What to produce - Produce word for word the lines of the data below running from the one that has "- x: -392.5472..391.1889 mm" to the one that has "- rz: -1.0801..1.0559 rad", inclusive, and no others.

══ Supplied information

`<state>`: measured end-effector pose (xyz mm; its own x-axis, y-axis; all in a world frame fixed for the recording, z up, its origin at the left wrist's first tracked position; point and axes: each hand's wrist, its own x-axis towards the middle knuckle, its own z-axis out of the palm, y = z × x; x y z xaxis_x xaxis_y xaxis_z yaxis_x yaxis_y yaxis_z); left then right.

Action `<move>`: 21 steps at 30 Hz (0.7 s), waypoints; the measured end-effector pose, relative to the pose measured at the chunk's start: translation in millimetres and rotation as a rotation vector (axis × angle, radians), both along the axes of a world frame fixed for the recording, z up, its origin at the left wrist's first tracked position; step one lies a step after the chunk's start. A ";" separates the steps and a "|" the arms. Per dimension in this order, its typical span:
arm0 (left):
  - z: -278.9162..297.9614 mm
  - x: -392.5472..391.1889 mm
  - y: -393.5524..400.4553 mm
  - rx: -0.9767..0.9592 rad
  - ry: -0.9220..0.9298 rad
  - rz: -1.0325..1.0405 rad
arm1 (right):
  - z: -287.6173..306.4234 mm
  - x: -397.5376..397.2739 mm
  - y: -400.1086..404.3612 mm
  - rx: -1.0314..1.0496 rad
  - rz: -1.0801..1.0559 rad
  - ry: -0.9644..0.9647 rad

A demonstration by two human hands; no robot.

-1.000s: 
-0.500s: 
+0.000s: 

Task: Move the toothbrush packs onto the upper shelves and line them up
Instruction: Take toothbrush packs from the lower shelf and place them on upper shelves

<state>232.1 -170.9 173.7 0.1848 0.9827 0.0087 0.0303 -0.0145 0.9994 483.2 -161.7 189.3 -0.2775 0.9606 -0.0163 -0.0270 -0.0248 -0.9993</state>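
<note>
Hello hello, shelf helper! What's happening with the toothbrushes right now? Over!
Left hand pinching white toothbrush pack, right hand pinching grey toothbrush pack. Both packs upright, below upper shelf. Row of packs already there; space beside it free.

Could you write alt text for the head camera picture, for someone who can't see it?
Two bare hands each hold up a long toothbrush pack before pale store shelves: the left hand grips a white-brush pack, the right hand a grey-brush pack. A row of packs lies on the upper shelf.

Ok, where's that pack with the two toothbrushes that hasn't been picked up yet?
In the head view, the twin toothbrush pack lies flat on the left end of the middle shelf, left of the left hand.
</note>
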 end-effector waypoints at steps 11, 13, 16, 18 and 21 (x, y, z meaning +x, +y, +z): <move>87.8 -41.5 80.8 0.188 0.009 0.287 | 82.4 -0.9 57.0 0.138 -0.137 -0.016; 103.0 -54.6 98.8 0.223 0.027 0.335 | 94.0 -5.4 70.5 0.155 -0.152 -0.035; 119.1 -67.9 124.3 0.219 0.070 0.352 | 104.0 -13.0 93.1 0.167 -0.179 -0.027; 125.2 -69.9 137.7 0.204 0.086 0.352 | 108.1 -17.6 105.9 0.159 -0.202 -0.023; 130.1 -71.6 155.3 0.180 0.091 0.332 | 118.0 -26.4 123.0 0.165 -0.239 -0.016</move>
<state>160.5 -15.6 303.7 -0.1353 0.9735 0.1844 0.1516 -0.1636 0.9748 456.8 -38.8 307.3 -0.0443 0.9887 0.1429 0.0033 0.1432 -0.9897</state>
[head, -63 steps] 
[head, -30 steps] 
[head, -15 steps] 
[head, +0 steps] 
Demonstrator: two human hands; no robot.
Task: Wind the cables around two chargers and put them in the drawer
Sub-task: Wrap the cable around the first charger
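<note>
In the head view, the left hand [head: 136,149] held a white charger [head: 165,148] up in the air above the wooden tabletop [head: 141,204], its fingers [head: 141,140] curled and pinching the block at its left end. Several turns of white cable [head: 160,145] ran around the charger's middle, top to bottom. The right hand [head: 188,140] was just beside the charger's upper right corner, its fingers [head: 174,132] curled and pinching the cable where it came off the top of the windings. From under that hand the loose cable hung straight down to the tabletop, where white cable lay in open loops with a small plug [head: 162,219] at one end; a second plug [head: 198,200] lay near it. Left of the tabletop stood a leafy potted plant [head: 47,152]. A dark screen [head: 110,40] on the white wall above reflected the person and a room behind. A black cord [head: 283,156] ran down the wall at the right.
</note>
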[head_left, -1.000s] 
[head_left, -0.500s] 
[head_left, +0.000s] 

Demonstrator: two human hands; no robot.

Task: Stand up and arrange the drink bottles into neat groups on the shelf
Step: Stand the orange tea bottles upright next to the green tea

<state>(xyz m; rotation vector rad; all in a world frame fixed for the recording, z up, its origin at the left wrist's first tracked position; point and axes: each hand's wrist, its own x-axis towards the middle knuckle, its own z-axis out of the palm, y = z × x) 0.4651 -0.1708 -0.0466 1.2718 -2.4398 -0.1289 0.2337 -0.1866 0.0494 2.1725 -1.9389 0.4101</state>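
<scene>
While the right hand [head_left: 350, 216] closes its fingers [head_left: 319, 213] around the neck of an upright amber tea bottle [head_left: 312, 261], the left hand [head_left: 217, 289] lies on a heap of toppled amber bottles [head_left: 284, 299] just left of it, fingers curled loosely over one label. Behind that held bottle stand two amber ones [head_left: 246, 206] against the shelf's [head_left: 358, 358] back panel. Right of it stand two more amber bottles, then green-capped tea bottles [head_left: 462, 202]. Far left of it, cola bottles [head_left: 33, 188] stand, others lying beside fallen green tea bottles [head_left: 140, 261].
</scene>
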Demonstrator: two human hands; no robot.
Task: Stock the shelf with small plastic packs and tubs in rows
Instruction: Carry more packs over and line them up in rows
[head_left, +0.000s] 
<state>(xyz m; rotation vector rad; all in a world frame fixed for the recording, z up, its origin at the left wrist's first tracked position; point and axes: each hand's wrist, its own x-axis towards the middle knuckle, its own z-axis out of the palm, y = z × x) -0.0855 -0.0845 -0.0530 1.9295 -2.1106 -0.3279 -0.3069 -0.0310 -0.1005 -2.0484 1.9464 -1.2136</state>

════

Task result -
  - x: -392.5472..391.1889 mm
  - y: -393.5524..400.4553 mm
  - rx: -0.9767..0.9592 rad
  - ry: -0.9220..0.9298 rad
  - rz: -1.0325..1.0405 rad
arm1 (right):
  - z: -287.6173..306.4234 mm
  - x: -397.5376..397.2739 mm
  - y: -400.1086..404.3612 mm
  - rx: -1.0314..1.0496 rad
  - rz: -1.0801..1.0559 rad

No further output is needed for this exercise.